Remember when you were a kid, how Halloween was such a big deal? If you were lucky, your school had a party during the day, and then you went to another one that night, with trick-or-treating in between for the chocolate-bar mother lode. Sadly, though, as you get older, the options get fewer, not to mention repetitive — how many years can you dress up like a crayon and go to a party where half the people didn’t dress up at all?

Halloween doesn’t have to be tired. Boston offers many outlets to help adults capture the hallmarks of the holiday, but in more sophisticated or inventive fashion. This is one of those years when the ghoulish day itself falls in the middle of the week (the 31st being a Thursday), so many establishments are starting the fun early, holding events on the preceding Saturday. That means you have plenty of days to seek out (and find, with our help) all the grown-up variations on the essential thrills of Halloween.

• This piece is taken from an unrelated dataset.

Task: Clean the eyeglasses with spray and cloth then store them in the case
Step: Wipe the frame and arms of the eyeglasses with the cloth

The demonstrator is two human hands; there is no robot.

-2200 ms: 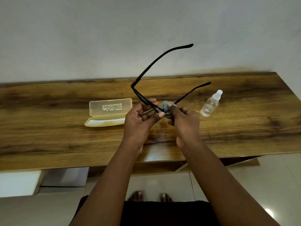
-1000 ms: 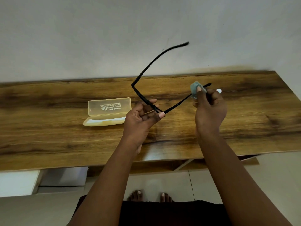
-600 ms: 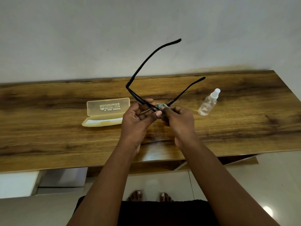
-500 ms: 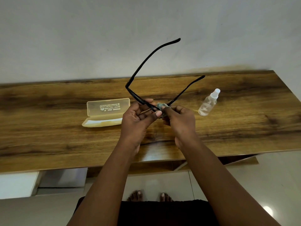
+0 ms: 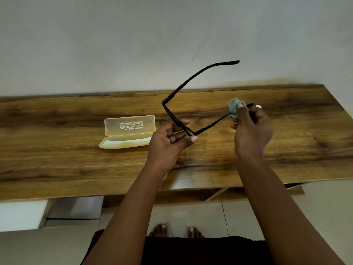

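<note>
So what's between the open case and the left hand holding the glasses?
In the head view, nothing: only bare wooden table shows between the case and the left hand. The hand, gripping the eyeglasses, almost overlaps the case's right end.

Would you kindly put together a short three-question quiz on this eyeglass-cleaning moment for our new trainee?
1. True or false: the case on the table lies open.
2. Which hand pinches the cloth around a temple arm of the eyeglasses? A) left hand B) right hand
3. Fill in: only the white ____ of the spray bottle shows past the right hand.

Key: 1 true. 2 B; the left hand grips the frame front. 3 cap.
</note>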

Unlike the blood-sucking vampire bats of folklore, every bat I’ve ever seen was tiny, easily spooked, and completely uninterested in my neck. But there’s one bat in town that not only relishes a good pint of plasma from time to time, but is pretty damn tough. That’s Bat Boy, the protagonist of the eponymous musical being produced by SpeakEasy Stage. As played by Miguel Cervantes, this is a bat with a bite and a heart of gold (not to mention a body to die — or kill — for), and the good Christian folk who take him in can hardly resist. Winner of the Outer Critics Circle Award for its New York production, with music by Laurence O’Keefe and book by Keythe Farley and Brian Flemming, Bat Boy is a comedy ripped from tabloid headlines and rendered in a pastiche of American musical styles. Well-sung, especially by local fave Kerry Dowling, and staged with witty invention, this may be the Halloween treat to beat, so catch the last show in Saturday.

Bat Boy: The Musical, at the SpeakEasy Stage at the Boston Center for the Arts, 539 Tremont Street, in Boston, on October 26. Call (617) 426-2787.

No just universe would reserve the pleasures of candy for children, but if your taste buds have grown up, you may no longer want to scarf waxen candy corn. The civilized adult can get sugar and chocolate fixes at L.A. Burdick Chocolates in Harvard Square. Having studied his craft in France and Switzerland, Larry Burdick makes distinct, rich chocolates with a variety of flavorings — lavender, espresso, pistachio, and more — that leave Milk Duds in the dust. Top off your small bites with a chocolate milk that’s thick enough to stand a spoon in, and you’re really living. Or play to your childlike side with miniature ganache mice so singular and so yummy that customers from around the US now order them through Dean & DeLuca in New York.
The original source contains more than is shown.